Named after famed French naval engineer Stanislas Charles Henri Dupuy de Lôme (1816-1895), the Dupuy de Lôme or "MINREM" (Moyen Interarmées Naval de Recherche ElectroMagnétique) was handed over to the French Navy at Toulon on Dec. 15, 2005. At the ceremony, French Defense Minister Michele Alliot-Marie described the new signals-intelligence (SIGINT) vessel as "a unique strategic weapon against terrorism and a system that will allow France to hunt for enemy radio communications worldwide, close to any flashpoint."

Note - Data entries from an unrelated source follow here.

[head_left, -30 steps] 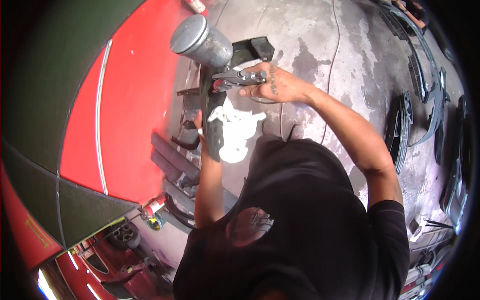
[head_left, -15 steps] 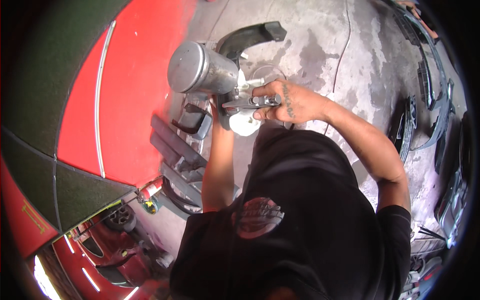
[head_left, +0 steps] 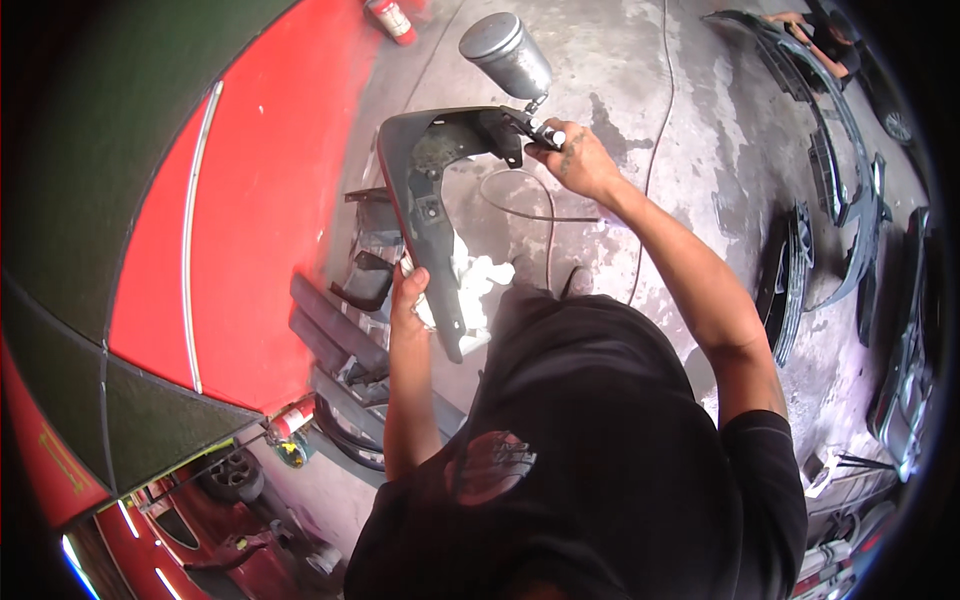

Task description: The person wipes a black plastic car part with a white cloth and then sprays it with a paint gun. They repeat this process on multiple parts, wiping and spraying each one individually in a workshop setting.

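My right hand (head_left: 583, 162) is closed round the handle of a paint spray gun (head_left: 520, 65), whose silver cup points away from me to the far left. My left hand (head_left: 410, 290) grips a dark, curved plastic trim panel (head_left: 428, 200) by its lower leg, thumb on the inner face. A bunched white cloth (head_left: 475, 280) shows behind that leg; whether the left hand also holds it I cannot tell. The panel's far arm reaches just short of, or behind, the gun's body; whether they touch is unclear.
At my left stands a red wall (head_left: 250, 180) with a pale strip. Several dark trim pieces (head_left: 340, 330) lie beyond my left forearm. A thin hose (head_left: 551, 230) loops on the stained floor. Bumper parts (head_left: 850, 170) line the right, near another person (head_left: 832, 45). A red cylinder (head_left: 392, 22) stands far off.
The spray gun has moved away and to the right. The trim panel, mostly behind the gun before, has turned and come into full view, held by my left hand.
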### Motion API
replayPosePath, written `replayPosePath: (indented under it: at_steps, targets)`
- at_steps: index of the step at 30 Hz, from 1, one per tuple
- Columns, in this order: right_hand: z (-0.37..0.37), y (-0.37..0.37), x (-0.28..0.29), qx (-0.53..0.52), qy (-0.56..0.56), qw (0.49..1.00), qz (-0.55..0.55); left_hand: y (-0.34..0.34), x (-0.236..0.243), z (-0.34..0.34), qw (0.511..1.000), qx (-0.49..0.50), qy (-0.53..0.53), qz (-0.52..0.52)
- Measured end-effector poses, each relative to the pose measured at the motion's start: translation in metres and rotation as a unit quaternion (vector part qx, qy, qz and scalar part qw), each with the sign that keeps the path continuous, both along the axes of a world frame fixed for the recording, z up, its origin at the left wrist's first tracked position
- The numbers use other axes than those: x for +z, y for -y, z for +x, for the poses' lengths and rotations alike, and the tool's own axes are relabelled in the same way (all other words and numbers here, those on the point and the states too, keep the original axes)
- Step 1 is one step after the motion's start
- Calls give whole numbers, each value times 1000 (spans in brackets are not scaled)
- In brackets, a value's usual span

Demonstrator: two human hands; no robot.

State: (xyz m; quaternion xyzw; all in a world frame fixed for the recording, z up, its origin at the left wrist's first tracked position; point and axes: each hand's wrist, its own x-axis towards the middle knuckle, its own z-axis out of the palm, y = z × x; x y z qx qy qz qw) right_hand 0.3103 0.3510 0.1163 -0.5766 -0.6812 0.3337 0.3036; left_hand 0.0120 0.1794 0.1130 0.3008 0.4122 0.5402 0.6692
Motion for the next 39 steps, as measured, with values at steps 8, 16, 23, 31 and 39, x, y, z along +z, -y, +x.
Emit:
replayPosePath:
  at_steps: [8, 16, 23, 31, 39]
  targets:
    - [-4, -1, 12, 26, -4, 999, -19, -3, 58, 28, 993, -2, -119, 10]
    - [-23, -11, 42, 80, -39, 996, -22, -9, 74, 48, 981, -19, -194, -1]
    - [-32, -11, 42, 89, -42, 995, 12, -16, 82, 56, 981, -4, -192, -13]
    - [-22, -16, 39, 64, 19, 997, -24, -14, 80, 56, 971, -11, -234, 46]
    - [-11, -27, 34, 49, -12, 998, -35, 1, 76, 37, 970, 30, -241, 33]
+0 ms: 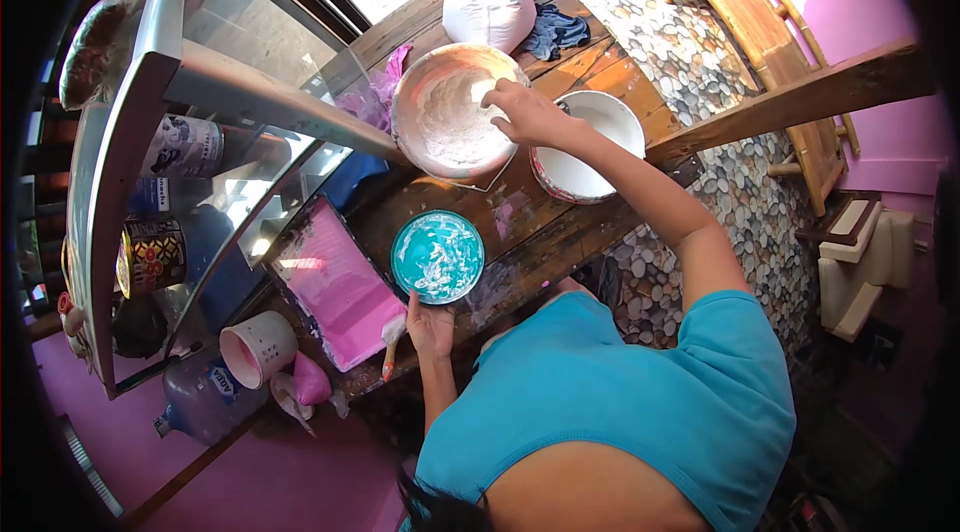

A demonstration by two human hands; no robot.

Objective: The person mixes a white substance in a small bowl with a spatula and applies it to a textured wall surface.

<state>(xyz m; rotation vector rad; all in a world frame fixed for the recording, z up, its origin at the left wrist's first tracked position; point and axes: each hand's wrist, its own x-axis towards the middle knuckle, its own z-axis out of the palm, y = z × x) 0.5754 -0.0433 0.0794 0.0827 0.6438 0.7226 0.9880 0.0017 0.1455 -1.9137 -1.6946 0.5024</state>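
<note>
My left hand (430,332) holds a round teal bowl (467,284) from its near side, thumb at the rim. White paste is smeared over the inside of the bowl. Over the right side of a large pale bucket (455,162) reaches my right hand (512,114), its fingers curled together. What they hold, if anything, I cannot make out. White powder (450,122) coats the inside of that bucket. Just right of it, partly under my right forearm, stands a white bucket (618,122) with white contents.
A pink paint tray (335,282) and a brush (391,347) lie left of the bowl. Behind the buckets sit a tied white sack (488,12) and a dark blue cloth (555,32). A glass-sided cabinet (150,82) with cans rises at left; a wooden rail (790,102) crosses the right.
</note>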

The Dupuy de Lôme is France's newest spy-ship. She was handed over to the French Navy on Dec. 15 2005. Built in the Netherlands and outfitted in France with her complete array of secret radio-interception and communications instruments, the new vessel is regarded as a potent tool in the global war against terrorism.

French Navy

The development of the Dupuy de Lôme is the first project of its kind for the French Navy, as it was designed from the outset, under a $147.4-million contract, as a SIGINT vessel to replace the modified vintage BTS (Bâtiment de Transport et de Soutien) Bougainville, a converted cargo ship that has been in service with the Direction du Renseignemt Militaire (DRM, French military intelligence) since 2000 (see "France Orders New SIGINT Vessel"). The performance of the ship is directly linked to her intelligence systems, the key capabilities of which are interception, eavesdropping, direction-finding, and technical analysis of radio and radar signals at sea, including the latest waveforms and the most advanced types of communications.